Tom Goldenberg, Sandro's Hill, oil on linen, 56" x 74", 2014

In 2010, Goldenberg created his "Central Park Cherry" series of compressed charcoal, walnut ink and pastel drawings. It was also a departure from his more reflective landscapes in its limited palette, expressive Japanese-brush-like line, and imagery extracted from the natural context and set against the stark white of the paper. Mario Naves wrote that the scrabbled surfaces of the drawings and paintings such as Gallatin (2010) achieve a synthesis of art and nature "that is simultaneously hard-won and effortless, long sought after and utterly organic"; he compared what he called their complex, unruly world "dense with bone, grit and muscle" to that of New York School artists such as Jackson Pollock.
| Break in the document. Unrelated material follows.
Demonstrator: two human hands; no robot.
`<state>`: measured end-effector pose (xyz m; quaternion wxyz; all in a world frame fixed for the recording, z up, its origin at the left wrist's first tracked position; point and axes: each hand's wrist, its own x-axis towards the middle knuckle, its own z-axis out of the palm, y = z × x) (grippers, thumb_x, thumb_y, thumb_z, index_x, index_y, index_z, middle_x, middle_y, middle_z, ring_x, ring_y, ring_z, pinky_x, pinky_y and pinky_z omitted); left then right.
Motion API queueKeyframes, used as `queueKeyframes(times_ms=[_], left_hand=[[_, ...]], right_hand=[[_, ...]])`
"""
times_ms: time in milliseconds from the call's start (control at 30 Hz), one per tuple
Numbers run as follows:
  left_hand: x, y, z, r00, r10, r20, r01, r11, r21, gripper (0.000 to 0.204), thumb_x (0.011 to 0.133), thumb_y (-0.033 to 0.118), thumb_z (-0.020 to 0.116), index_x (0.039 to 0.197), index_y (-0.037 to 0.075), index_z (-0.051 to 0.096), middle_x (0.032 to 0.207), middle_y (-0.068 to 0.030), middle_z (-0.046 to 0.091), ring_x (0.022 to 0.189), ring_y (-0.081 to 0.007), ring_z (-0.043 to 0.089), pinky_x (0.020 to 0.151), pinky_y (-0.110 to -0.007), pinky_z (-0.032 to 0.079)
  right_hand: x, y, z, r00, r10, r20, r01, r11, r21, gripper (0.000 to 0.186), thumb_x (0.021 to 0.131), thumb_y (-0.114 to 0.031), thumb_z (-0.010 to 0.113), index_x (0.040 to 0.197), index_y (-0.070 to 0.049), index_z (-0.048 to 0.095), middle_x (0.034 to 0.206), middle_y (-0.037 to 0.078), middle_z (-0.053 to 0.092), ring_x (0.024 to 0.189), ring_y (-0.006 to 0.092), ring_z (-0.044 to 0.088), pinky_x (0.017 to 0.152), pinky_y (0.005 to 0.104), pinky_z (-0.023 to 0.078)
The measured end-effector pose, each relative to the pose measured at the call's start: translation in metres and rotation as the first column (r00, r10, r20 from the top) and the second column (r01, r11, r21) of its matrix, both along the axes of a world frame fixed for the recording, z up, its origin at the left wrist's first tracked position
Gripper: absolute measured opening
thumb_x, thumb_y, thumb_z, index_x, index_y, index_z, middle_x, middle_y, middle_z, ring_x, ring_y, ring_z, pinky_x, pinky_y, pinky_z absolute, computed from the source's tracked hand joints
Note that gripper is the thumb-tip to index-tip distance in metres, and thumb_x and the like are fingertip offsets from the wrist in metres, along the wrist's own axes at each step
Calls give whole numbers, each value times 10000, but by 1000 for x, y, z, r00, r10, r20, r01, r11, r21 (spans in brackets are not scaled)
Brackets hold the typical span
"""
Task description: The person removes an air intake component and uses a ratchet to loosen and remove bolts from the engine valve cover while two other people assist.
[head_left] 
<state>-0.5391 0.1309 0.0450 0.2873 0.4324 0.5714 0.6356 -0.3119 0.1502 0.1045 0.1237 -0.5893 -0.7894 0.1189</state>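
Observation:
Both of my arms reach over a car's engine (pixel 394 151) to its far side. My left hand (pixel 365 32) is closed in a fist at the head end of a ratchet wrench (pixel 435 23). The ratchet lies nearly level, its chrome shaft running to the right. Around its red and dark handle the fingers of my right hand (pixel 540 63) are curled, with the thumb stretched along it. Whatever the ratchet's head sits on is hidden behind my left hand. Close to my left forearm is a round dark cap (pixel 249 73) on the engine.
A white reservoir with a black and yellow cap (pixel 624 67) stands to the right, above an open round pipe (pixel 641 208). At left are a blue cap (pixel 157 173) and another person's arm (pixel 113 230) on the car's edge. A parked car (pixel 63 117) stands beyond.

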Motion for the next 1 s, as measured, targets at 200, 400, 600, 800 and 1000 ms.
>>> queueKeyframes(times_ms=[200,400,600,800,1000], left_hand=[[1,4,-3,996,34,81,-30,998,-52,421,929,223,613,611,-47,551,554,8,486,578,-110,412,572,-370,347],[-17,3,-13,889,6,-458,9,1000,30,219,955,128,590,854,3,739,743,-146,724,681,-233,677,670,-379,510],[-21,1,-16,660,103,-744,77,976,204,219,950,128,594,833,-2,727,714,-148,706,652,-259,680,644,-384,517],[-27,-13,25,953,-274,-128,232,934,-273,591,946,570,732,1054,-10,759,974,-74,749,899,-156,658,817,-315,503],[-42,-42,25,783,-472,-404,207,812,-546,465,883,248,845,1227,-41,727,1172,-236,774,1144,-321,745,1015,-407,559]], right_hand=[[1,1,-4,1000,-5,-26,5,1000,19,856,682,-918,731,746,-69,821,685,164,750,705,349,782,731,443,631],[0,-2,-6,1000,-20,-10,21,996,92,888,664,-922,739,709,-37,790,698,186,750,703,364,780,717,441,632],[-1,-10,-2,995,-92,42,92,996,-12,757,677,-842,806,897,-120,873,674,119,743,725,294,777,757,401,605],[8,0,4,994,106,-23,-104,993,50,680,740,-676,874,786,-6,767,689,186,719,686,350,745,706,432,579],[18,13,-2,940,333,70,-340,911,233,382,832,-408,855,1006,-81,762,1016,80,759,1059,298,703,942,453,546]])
Tom Goldenberg, Journal, oil on linen, 60" x 50", 2019

===Later work and abstraction===
Goldenberg's later drawings and paintings display an increasing level of abstraction, with mark-making that often disintegrates at the point of recognition, creating what some writers have called "fictive landscapes." Critic James Panero described his 2014 landscapes as "drawn canvases, with layered sketches on a pulpy painted ground" that bordered on unfinished, but in works such as Sandro's Hill (2014), creates a layering of impressions that conveys "both an image and the sense of an image." In 2017, Goldenberg worked on-site at the Re Institute for several months, with the neighboring Taconic Range landscape serving as his subject. The final exhibited drawings and tonal paintings echoed the landscape's scope and drastic foreshortening with its contrasting foreground marks and linear furrow lines receding into the horizon.

Goldenberg has subsequently returned to complete abstraction in late works derived from landscape and architectural space, which reference Josef Albers's "Homage to the Square" series formally, and explore the passing of time, the orchestration of daily life, and the transitory nature of existence. Writers have observed in these new paintings, such as Journal (2019), suggestions of "interior landscapes" reminiscent of ancient ritual sites (an influence that Goldenberg has acknowledged, based on travels to Israel, Greece and Macedonia) or architectural schematics.

=="Drawing on Collections" course (2001–14)==
In 2001, Goldenberg designed a course about seeing and appreciating Master Drawings through The New School, called "Drawing on Collections", which he taught independently and at the Drawing Study Centers of the Morgan Library, the Museum of Modern Art, Metropolitan Museum of Art, Hispanic Society of America, Brooklyn Museum and private collections in New York City. The course conducted close study—sometimes under magnifying glass—and discussions of hand-selected drawings brought out from behind glass from different museum or private collections.